The trial has been seen as a test case of the acceptable limits of pornography. Mary Beth Buchanan was the federal prosecutor in the case. In an interview on 60 Minutes she said, "We have just had a proliferation of this type of material that has been getting increasingly worse and worse. And that's why it's important to enforce the law, and to show the producers that there are limits. There are limits to what they can sell and distribute throughout the country." Ms. Buchanan has also stated that "The lack of enforcement of federal obscenity laws during the 1990s has led to a proliferation of obscenity throughout the United States, such as the violent and degrading material charged in this case." Buchanan has said that Zicari's comments on the Frontline program "helped us to determine that this was not a producer who was trying to comply with the law".

Zicari remained in business during the trial; he continued to market and sell the five tapes that are at the center of the prosecution as The Federal Five, with a portion of the sales price going to his defense fund.
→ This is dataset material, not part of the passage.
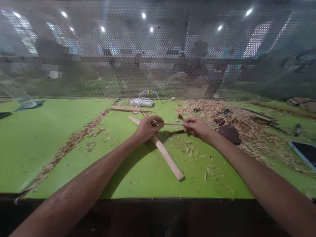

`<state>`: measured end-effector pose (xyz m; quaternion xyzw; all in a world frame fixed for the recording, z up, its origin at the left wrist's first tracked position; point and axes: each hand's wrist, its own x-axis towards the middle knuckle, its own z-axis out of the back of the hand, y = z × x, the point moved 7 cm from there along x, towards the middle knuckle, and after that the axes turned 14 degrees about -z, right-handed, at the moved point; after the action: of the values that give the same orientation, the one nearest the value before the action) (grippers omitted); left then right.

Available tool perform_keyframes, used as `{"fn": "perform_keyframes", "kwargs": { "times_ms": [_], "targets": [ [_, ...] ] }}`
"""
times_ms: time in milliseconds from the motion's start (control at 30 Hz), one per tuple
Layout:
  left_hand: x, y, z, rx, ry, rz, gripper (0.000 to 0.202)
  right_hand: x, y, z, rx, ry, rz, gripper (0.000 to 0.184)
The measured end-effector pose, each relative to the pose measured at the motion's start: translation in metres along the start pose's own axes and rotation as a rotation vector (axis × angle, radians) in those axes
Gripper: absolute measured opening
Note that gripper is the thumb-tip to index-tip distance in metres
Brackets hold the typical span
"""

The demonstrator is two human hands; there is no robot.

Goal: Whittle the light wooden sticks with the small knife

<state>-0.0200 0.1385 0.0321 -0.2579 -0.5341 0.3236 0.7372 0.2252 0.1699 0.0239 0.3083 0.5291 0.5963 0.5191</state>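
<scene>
A thin wooden stick (pixel 173 124) spans the gap between my two hands, level above the green tabletop. My left hand (pixel 148 127) pinches its left end, and my right hand (pixel 197 128) pinches the right end. Beside the right fingertips a short dark-tipped piece (pixel 181 117) sticks out; I cannot tell what it is or whether that hand holds it. Below the left hand a pale, flat wooden strip (pixel 168 158) with rounded ends lies slantwise on the table, partly hidden by the hand.
Curled wood shavings (pixel 209 110) heap up at the back right, with a dark brown piece (pixel 230 134) at their edge. A phone (pixel 313 159) lies far right. Toward the back are a white power strip (pixel 142 102) and a mesh screen (pixel 157 66). A clear bottle (pixel 15 90) stands left.
</scene>
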Motion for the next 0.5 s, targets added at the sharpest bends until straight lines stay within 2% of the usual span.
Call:
{"fn": "perform_keyframes", "kwargs": {
  "times_ms": [300,500],
  "targets": [
    [0.0010,-0.0018,0.0008,0.031,-0.014,-0.022,0.025,-0.0002,-0.0003,0.0024,0.031,-0.015,-0.013,0.037],
    [0.0019,-0.0060,-0.0013,0.040,0.016,-0.054,0.024,-0.0010,-0.0002,0.0068,0.045,-0.014,-0.037,0.033]
  ]
}}
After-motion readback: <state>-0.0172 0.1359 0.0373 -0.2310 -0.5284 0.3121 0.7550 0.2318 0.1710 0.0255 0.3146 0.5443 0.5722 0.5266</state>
Buyers of those materials do not break the law, since mere private possession of obscenity (unlike production and distribution) is legal. The involved movies are
- Extreme Teen 24: contains a scene of a naive supposed young girl being talked into having sex by an older man. The actress involved was over 18 but was dressed and acted like a young underage girl.
- Cocktails 2: various scenes of women drinking vomit, saliva and other bodily fluids. It was the director's cut version of the film that was cited in the case.
- Ass Clowns 3: a female journalist is being raped by a gang led by Osama bin Laden; the journalist is freed and the gang members killed. The director's cut version also contains a scene where Jesus steps off the cross and has sex with an angel.
- 1001 Ways to Eat My Jizz: Described on IMDb as eleven women performing oral sex on men and eating foods covered in semen. The film could be considered obscene because it appeals to a prurient interest, and the literary or otherwise socially seeming value is questionable.
- Forced Entry: The film depicts the beating, rape and murder of women by a serial killer, who is eventually killed by a mob of vigilantes. There are three scenes which graphically portray rape and murder, and women are also spat on. Extreme's website called it their "most controversial movie" and "a stunningly disturbing look at a serial killer, satanic rituals, and the depths of human depravity". Forced Entry was directed by Lizzy Borden and released in 2002. Again, it was the director's cut version of the film that was cited in the case.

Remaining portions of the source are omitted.